What investors should look for in an IPO
WITH more companies seeking to raise funds via an Initial Public Offering (IPO) and subsequently listing on the junior market, many investors are seeing this as an opportunity to earn above-average returns on their investments. In an IPO, a company raises funds via the sale of equity to the general public for the first time. All the junior market IPOs to date have been oversubscribed reflecting, in part, the strong demand for these companies. Demand has been driven by the higher expected earnings growth rates of these stocks relative to their main market counterparts.
Robust gains on the junior market since its inception, the low returns on fixed-income instruments and the limited investment options currently available to investors have also helped to buoy demand. Further, a number of these companies and their products were already familiar to the average investor and this has also worked in the favour of these listings.
With IPO investment opportunities expected to become more frequent as more companies realise the benefits of being listed on the junior exchange, it is critical for investors to know what to look for before making the decision to invest.
Strong Track Record of Profitability
When looking at a company’s financial performance, one should be forward thinking. That is, there needs to be an assessment of how well the company will be able to withstand the vagaries in the economic cycle. However, as a starting point it is worthwhile to examine the company’s historical performance. Has profit growth been steady over the years? Are profitability ratios above those of the company’s competitors?

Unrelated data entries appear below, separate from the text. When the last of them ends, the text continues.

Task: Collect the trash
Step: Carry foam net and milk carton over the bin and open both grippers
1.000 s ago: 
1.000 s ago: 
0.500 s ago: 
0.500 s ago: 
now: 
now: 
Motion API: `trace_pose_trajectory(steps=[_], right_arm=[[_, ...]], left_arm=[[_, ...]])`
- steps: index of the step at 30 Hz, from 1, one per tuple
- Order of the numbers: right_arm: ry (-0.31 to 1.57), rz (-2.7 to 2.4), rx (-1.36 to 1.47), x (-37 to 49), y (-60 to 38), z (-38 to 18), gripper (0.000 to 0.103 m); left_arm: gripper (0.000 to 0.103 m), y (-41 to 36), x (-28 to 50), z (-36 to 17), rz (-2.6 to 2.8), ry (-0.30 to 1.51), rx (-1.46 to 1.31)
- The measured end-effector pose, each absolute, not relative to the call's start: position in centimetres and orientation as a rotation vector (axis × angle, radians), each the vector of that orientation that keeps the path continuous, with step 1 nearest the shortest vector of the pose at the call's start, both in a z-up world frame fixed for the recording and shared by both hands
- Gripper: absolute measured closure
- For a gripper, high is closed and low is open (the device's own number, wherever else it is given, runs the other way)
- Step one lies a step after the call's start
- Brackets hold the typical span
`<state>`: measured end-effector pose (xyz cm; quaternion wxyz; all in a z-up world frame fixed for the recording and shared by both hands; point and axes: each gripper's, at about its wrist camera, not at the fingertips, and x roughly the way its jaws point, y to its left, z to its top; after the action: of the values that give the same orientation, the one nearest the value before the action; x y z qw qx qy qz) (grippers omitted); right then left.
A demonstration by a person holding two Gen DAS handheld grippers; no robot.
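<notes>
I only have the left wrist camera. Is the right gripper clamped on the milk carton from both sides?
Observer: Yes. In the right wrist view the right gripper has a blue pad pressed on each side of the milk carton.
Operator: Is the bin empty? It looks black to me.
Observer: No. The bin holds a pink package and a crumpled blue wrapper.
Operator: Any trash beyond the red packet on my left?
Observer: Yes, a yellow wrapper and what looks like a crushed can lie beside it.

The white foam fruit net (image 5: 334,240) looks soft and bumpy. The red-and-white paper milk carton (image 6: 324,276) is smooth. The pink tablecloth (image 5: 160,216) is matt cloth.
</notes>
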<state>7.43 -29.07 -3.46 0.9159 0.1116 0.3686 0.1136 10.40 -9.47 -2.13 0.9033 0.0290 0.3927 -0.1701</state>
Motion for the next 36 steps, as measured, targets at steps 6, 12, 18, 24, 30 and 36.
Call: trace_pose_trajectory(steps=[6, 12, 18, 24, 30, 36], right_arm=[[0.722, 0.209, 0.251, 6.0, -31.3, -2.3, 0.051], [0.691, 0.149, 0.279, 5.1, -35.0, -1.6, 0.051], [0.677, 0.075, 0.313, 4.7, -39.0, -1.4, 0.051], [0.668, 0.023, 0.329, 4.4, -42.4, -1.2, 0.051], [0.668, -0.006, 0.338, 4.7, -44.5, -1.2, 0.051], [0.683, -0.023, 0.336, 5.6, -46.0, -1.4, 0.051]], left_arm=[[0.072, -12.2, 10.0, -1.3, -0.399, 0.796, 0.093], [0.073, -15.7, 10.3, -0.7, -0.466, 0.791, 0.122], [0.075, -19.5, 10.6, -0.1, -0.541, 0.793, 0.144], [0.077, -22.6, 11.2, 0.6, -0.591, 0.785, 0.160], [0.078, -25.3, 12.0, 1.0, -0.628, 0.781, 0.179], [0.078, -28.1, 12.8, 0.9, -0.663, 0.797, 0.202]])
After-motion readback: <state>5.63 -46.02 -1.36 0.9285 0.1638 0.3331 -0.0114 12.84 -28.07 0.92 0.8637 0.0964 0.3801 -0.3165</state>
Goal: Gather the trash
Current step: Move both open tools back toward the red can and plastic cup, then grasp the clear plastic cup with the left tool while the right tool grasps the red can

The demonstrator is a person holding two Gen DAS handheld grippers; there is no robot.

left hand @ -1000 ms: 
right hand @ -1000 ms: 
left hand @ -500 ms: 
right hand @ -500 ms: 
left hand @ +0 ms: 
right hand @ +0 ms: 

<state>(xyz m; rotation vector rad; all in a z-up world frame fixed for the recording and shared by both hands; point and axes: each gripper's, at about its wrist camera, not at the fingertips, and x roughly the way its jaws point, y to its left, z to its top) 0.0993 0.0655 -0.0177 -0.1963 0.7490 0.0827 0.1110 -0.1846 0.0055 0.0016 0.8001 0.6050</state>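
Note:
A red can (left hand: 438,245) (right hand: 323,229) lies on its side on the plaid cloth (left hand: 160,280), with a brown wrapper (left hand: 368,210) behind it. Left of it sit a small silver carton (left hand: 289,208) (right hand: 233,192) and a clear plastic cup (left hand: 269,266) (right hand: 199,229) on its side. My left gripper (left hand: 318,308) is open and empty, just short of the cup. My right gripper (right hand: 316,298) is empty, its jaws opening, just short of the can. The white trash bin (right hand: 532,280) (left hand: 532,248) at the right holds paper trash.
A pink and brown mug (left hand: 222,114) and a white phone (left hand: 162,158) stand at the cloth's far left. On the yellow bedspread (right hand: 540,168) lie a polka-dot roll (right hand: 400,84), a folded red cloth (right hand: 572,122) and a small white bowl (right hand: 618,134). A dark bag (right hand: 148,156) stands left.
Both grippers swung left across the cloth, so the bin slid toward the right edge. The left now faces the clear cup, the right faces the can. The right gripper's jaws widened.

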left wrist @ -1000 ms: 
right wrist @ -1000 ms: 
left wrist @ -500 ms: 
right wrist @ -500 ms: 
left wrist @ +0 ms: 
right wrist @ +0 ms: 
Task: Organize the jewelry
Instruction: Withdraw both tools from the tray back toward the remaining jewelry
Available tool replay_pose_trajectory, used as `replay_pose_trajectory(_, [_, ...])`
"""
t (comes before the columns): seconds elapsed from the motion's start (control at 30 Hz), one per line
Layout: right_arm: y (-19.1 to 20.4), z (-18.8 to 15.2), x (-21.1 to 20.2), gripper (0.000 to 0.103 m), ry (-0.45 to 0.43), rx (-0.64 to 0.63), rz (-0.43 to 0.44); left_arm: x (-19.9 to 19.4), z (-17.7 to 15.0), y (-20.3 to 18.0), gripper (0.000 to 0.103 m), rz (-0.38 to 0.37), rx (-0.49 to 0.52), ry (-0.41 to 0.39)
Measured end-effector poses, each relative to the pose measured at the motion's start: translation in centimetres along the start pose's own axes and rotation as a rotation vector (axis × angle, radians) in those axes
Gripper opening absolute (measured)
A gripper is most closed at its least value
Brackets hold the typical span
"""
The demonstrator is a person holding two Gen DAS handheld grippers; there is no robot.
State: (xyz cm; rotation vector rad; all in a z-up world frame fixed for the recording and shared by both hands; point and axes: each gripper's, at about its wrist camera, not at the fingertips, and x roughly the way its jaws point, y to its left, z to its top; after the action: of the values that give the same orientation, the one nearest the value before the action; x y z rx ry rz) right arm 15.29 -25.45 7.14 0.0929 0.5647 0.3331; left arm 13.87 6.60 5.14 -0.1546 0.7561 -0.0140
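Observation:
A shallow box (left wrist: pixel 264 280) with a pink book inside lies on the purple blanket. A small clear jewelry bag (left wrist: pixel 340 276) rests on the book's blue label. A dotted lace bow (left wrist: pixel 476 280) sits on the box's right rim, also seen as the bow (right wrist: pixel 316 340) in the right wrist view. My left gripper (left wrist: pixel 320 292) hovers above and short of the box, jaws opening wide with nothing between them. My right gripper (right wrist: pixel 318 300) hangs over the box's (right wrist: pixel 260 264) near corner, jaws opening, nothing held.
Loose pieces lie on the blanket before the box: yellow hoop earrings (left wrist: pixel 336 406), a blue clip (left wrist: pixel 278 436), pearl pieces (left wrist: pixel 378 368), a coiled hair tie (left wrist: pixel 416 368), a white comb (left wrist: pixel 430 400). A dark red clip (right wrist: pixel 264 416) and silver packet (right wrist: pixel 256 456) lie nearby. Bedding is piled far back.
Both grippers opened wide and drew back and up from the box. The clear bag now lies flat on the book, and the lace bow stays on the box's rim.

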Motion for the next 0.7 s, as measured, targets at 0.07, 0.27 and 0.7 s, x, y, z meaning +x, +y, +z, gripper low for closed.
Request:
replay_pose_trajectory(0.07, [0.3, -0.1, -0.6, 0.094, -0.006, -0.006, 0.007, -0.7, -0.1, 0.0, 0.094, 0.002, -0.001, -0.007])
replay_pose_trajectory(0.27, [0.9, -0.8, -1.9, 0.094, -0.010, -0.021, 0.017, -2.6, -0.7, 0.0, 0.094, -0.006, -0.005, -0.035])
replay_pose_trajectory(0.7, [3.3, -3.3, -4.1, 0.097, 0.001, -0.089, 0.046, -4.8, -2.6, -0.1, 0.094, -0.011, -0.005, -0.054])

These are important questions an investor should ask before making the decision to invest as earnings is a major driver of stock market valuation.
While past performance does not guarantee future performance; a strong track record of profitability gives an indication of how well the company is being managed and can assist in setting expectations for future profitability.
Industry Dynamics and Competitive Position
An assessment should also be made of the industry in which the company operates and the company’s competitive standing in that industry. Is the industry in its growth phase where prospects are strong, or is it in its mature phase where industry growth has slowed? Companies that operate in growth industries are likely to fare better than companies operating in declining ones. Other factors such as government policy with respect to the industry and the level of competition should also be assessed as this will give an indication of sustainability and future profitability. The company’s competitive position in the industry should also be considered. A company that has a dominant position within the industry offers differentiated products or caters to niche markets may also have greater pricing power thereby allowing for higher profit margins when compared to its competitors. It is also important to assess the company’s strategy to compete in its market and how successful those strategies are likely to be given the industry dynamics and the economic climate.
Management Team and Board Composition
Management is responsible for developing and executing the company’s business strategy while the board is responsible for protecting the interest of shareholders.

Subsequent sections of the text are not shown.